**DESCRIPTION OF THE TASK**.
Return an exact copy of the data, starting at its first line and ending at the line that contains "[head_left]", minus any pictures.

**DATASET EXCERPT**.

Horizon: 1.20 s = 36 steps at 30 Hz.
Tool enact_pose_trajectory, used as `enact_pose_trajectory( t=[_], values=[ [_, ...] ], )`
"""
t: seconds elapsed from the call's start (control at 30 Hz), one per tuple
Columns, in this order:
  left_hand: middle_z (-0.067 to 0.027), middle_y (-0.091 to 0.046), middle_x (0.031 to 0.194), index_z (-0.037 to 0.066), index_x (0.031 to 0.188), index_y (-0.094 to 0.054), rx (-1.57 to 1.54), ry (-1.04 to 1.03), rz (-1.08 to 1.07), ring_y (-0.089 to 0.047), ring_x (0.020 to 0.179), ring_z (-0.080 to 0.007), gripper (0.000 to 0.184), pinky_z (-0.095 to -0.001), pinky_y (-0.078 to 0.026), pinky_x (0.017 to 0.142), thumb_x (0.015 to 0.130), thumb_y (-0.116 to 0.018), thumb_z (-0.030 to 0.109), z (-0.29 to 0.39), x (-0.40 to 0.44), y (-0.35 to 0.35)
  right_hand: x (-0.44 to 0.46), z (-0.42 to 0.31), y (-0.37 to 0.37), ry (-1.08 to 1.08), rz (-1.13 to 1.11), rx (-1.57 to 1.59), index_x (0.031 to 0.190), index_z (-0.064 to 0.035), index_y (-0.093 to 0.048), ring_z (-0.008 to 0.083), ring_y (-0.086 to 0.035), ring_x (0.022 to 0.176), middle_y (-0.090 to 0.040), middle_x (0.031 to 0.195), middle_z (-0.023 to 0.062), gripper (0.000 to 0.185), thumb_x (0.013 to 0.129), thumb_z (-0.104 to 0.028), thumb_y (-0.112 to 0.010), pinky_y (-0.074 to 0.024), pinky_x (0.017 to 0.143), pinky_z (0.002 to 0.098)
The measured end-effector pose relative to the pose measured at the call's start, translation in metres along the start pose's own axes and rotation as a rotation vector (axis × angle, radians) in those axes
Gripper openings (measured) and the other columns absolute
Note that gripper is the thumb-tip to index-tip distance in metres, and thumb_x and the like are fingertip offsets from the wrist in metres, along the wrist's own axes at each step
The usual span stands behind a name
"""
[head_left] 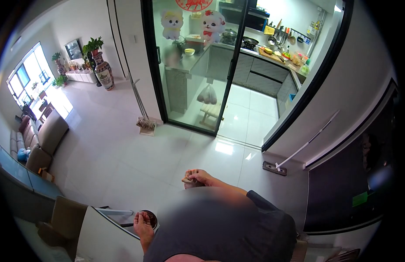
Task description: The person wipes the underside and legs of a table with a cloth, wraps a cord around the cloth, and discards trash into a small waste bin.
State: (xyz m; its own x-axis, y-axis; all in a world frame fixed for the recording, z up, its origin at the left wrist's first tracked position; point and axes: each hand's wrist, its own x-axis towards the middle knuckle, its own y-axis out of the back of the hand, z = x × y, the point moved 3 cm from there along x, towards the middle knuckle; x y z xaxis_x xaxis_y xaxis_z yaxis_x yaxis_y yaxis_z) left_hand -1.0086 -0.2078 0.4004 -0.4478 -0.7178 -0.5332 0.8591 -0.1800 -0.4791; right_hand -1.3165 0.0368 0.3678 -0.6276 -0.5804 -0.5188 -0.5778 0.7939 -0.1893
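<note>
Dark-grey T-shirt (224, 227) covers your torso; your left hand (143, 223) curls near a dark round container (154, 217), your right hand (198, 177) farther forward, perhaps cupping something; I cannot tell either grip.

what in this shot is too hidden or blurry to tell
All in the head view:
Dark round container: contents, partly covered by the left hand.
Right hand: what its fingers touch, too small to tell.
Shirt: front partly lost in a blur.
Bag: contents hidden by its own sides.
</note>
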Motion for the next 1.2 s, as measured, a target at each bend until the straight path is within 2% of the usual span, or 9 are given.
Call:
enact_pose_trajectory(
  t=[0.17,0.33,0.53,0.7,0.8,0.9,0.93,1.0,1.2],
  values=[
    [-0.0034,-0.062,0.084,0.011,0.103,-0.053,-0.013,0.031,0.038,-0.061,0.07,-0.0121,0.004,-0.0228,-0.053,0.061,0.1,-0.054,0.014,0.001,-0.007,-0.001,-0.003,0.006,0.005,0.008,-0.004,-0.004,0.088,-0.0078,-0.069,0.0161,-0.06,0.087,-0.066,0.091,0.0028,0.01,0.079,-0.008,-0.064,-0.0463,0.077,0.0319],
    [0.0019,-0.05,0.066,0.017,0.098,-0.052,0.163,0.05,-0.019,-0.043,0.05,-0.0069,0.004,-0.0206,-0.036,0.043,0.1,-0.054,0.02,-0.001,-0.01,-0.001,0.015,0.028,0.013,0.031,0.024,0.014,0.082,-0.0066,-0.067,0.0168,-0.06,0.084,-0.065,0.088,0.0027,0.007,0.08,-0.003,-0.061,-0.046,0.076,0.0316],
    [0.0009,-0.054,0.07,0.01,0.092,-0.053,0.113,-0.016,0.017,-0.054,0.06,-0.0099,0.013,-0.0211,-0.044,0.052,0.099,-0.056,0.021,-0.012,0.0,-0.004,0.026,0.043,0.009,0.132,-0.009,0.287,0.056,-0.0067,-0.045,0.0171,-0.047,0.064,-0.048,0.066,0.0053,0.03,0.081,0.005,-0.057,-0.04,0.059,0.0346],
    [-0.0031,-0.06,0.084,0.009,0.109,-0.053,0.076,0.111,-0.066,-0.057,0.076,-0.0157,0.018,-0.0278,-0.048,0.07,0.095,-0.059,0.02,-0.025,0.029,0.018,-0.022,0.005,0.002,0.112,-0.04,0.146,0.068,-0.008,-0.058,0.0173,-0.054,0.071,-0.057,0.08,0.0032,0.012,0.078,-0.002,-0.061,-0.0443,0.071,0.0349],
    [-0.0057,-0.065,0.098,0.009,0.127,-0.053,1.009,-0.458,-0.422,-0.06,0.09,-0.02,0.04,-0.0333,-0.049,0.086,0.09,-0.065,0.022,-0.056,0.092,0.078,-0.011,0.017,0.008,0.083,0.026,0.09,0.07,-0.0092,-0.059,0.0177,-0.055,0.074,-0.057,0.08,0.0019,0.01,0.077,-0.003,-0.061,-0.0445,0.073,0.0341],
    [-0.0061,-0.063,0.091,0.008,0.105,-0.06,1.448,-1.081,-0.368,-0.059,0.077,-0.0169,0.014,-0.0267,-0.049,0.06,0.096,-0.054,0.018,-0.003,0.001,0.006,-0.014,0.017,0.01,0.032,0.111,0.056,0.075,-0.0107,-0.063,0.0163,-0.057,0.08,-0.06,0.082,-0.0004,0.005,0.076,-0.006,-0.064,-0.0444,0.075,0.0322],
    [-0.0061,-0.063,0.091,0.008,0.105,-0.06,1.449,-1.082,-0.369,-0.059,0.077,-0.0169,0.014,-0.0267,-0.049,0.06,0.096,-0.054,0.018,-0.005,0.002,0.007,-0.016,0.015,0.01,0.033,0.111,0.057,0.075,-0.0107,-0.063,0.0163,-0.057,0.08,-0.06,0.082,-0.0004,0.005,0.076,-0.006,-0.064,-0.0444,0.075,0.0322],
    [-0.0025,-0.055,0.075,0.009,0.097,-0.061,0.845,-0.447,-0.331,-0.051,0.062,-0.0137,0.012,-0.0262,-0.042,0.049,0.097,-0.051,0.016,-0.02,0.024,0.019,-0.019,0.013,0.008,0.016,0.095,0.063,0.083,-0.0117,-0.067,0.0147,-0.058,0.086,-0.063,0.087,-0.0019,0.008,0.076,-0.009,-0.066,-0.0442,0.078,0.0302],
    [0.0024,-0.04,0.061,0.013,0.096,-0.058,0.718,-0.488,-0.311,-0.036,0.046,-0.0109,0.01,-0.0271,-0.031,0.038,0.097,-0.049,0.016,-0.093,0.153,0.117,-0.009,0.026,0.009,0.049,0.06,0.098,0.089,-0.0122,-0.069,0.0145,-0.058,0.088,-0.064,0.09,-0.0018,0.014,0.076,-0.01,-0.066,-0.044,0.081,0.0294]
  ],
)
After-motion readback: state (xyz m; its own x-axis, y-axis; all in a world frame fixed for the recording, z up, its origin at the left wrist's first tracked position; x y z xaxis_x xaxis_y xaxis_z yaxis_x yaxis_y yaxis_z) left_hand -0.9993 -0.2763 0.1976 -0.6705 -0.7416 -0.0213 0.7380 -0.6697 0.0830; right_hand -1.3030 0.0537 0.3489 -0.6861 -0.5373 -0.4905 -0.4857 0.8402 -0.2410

**WRITTEN ANSWER**.
Horizon: 1.20 s = 36 steps at 30 Hz.
Tool enact_pose_trajectory, used as `enact_pose_trajectory( t=[_], values=[ [_, ...] ], )`
"""
t: seconds elapsed from the call's start (control at 30 Hz), one per tuple
Columns, in this order:
  left_hand: middle_z (-0.067 to 0.027), middle_y (-0.091 to 0.046), middle_x (0.031 to 0.194), index_z (-0.037 to 0.066), index_x (0.031 to 0.188), index_y (-0.094 to 0.054), rx (-1.57 to 1.54), ry (-1.04 to 1.03), rz (-1.08 to 1.07), ring_y (-0.089 to 0.047), ring_x (0.020 to 0.179), ring_z (-0.080 to 0.007), gripper (0.000 to 0.184), pinky_z (-0.095 to -0.001), pinky_y (-0.078 to 0.026), pinky_x (0.017 to 0.142), thumb_x (0.015 to 0.130), thumb_y (-0.116 to 0.018), thumb_z (-0.030 to 0.109), z (-0.29 to 0.39), x (-0.40 to 0.44), y (-0.35 to 0.35)
  right_hand: x (-0.44 to 0.46), z (-0.42 to 0.31), y (-0.37 to 0.37), ry (-1.08 to 1.08), rz (-1.13 to 1.11), rx (-1.57 to 1.59), index_x (0.031 to 0.190), index_z (-0.064 to 0.035), index_y (-0.093 to 0.048), ring_z (-0.008 to 0.083), ring_y (-0.086 to 0.035), ring_x (0.022 to 0.176), middle_y (-0.090 to 0.040), middle_x (0.031 to 0.195), middle_z (-0.023 to 0.062), gripper (0.000 to 0.185), thumb_x (0.013 to 0.129), thumb_z (-0.104 to 0.028), thumb_y (-0.112 to 0.010), pinky_y (-0.074 to 0.024), pinky_x (0.017 to 0.143), pinky_z (0.002 to 0.098)
The measured end-effector pose relative to the pose measured at the call's start, translation in metres along the start pose's own axes and rotation as a rotation vector (axis × angle, radians) in those axes
Gripper openings (measured) and the other columns absolute
Note that gripper is the thumb-tip to index-tip distance in metres, and thumb_x and the like are fingertip offsets from the wrist in metres, along the wrist's own axes at each step
The usual span stands behind a name
"""
[head_left] 

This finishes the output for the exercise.